- Nurses Appreciation Week, which is from May 6 to 12, recognises the crucial role nurses and nursing staff play in the US and around the globe.
- Fifty years ago, nurses received much less formal education than they do today. Doctors treated nurses more as assistants and caregivers than respected medical professionals, according to Nurse.org.
- Here’s a visual look at how being a nurse has changed in the last half century, including how the novel coronavirus pandemic has put them on the frontlines of one of the world’s biggest health crises.
- Visit Business Insider’s homepage for more stories.
Nurses Appreciation Week, which is from May 6 to 12, calls attention to the important role nurses and nursing staff play in the US and around the globe. To mark the start of the international week of recognition, Business Insider looked at some of the biggest changes to the nursing industry in the last five decades.
Fifty years ago, doctors still treated nurses as assistants, and the role was seen as an extension of women’s caregiving instead of as a career. The role required less formal education, and nurses had just a “rudimentary” understanding of scientific medical care, according to Minority Nurse.
Today, nursing makes up the largest workforce in healthcare – and continues to grow as America’s baby boomer population ages. Nurses can attain various higher education certifications and degrees, and can be highly specialised in new fields like forensic nursing and informatics. Now, they’re on the frontlines of the world’s coronavirus pandemic, risking their lives to help others in dire medical need.
Here’s a visual look at some of the ways nursing has changed in the last 50 years.
Today, nurses make up the largest workforce in healthcare, and is one of the fastest-growing industries in the country.
While considered a prestigious profession today, nurses in the 1960s were “treated as handmaidens of physicians” who were expected to carry out orders without question.
Source: Advisory Board
Even 20 years ago, nurse practitioner Kelley Rieger recalls having to climb over patients to perform CPR in a skirt and tights.
Source: Fast Company
Today, nursing requires extensive training and education.
Nurses told Business Insider reporter Lyndsey Reid the most common way to become a nurse is to obtain a Bachelor of Science in Nursing (BSN) degree. Programs like the BSN help prepare prospective nurses pass the NCLEX-RN exam, a six-hour long standardised test administered nationwide.
From there, nurses must obtain a state licence to become a registered nurse. Nurses can then get a master’s degree to get more specialised roles, or a doctorate if they wish to teach or do research.
The National Council of State Boards of Nursing — the organisation that administers national testing — was not even around until 1978. Only 172 college-based nursing programs existed in 1960, compared to the more than 674 bachelor’s programs today.
Nurse uniforms have undergone drastic changes over the last 50 years. White dresses with caps and stockings used to be standard in the industry.
Starting in the 1980s, nurses began wearing scrubs.

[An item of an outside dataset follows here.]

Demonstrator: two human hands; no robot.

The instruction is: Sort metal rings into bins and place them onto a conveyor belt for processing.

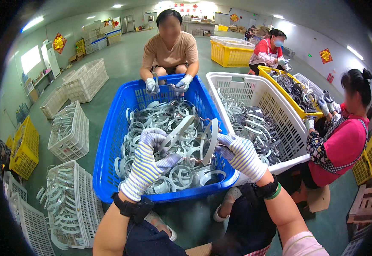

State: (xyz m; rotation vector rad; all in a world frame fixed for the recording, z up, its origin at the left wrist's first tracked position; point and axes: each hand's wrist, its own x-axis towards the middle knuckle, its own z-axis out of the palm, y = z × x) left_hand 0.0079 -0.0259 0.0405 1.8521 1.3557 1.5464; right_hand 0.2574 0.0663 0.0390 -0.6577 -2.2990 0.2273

Scrubs are easy to move in, inexpensive, and can be easily washed and re-used.
Nurses also had to care for patients for much longer periods of time than today. Thirty years ago, a cataract surgery patient would stay in the hospital for seven days…
Today, that same patient leaves the day of the surgery. Shorter stays mean nurses must be more efficient about educating and caring for patients.
Record keeping also became more efficient than it was 50 years ago. After the US government allocated $US19.2 billion to increase the use of electronic health records in 2009, digital notes have become commonplace.
Diversity within the field has also increased. Until the 1960s, many hospitals were divided by colour. In 1971, the National Black Nurses Association was founded to improve working conditions for black nurses.
More men are entering the profession. As of 2017, about 19% of registered nurses were minorities and 9.1% were men…
…but a gender pay gap still exists among male and female nurses, according to a 2015 study in the Journal of the American Medical Association.
“The roles of (registered nurses) are expanding with implementation of the Affordable Care Act and emphasis on team-based care delivery,” authors of the study stated. “These results may motivate nurse employers, including physicians, to examine their pay structures and act to eliminate inequities.”
Nurses are on the front lines of the fight against the novel coronavirus pandemic.
Nurses all over the world are crucial in the battle against the novel coronavirus, which causes a disease known as COVID-19. They continue to treat patients despite shortages of medical equipment, lack of guidance from hospitals, and gruelling hours.
The shortage of nurses is so bad that retired nurses are being asked to come back into the workforce. A former health official for President Obama recently went as far as to propose another solution to the nurse staffing crisis amid the pandemic: Pay them $US5,000 in monthly bonuses.
One nurse, who asked to remain anonymous, recently described a particularly difficult shift treating COVID-19 patients in New York City, one of the country’s hot spots for the virus:
“I kept having these little moments of tearing up. I’m not totally sure why, but I think it’s a combination of how surreal, overwhelming, unfair, and unpredictable it all feels,” they told Business Insider. “And it’s horrifying to think we’re not even close to the peak.”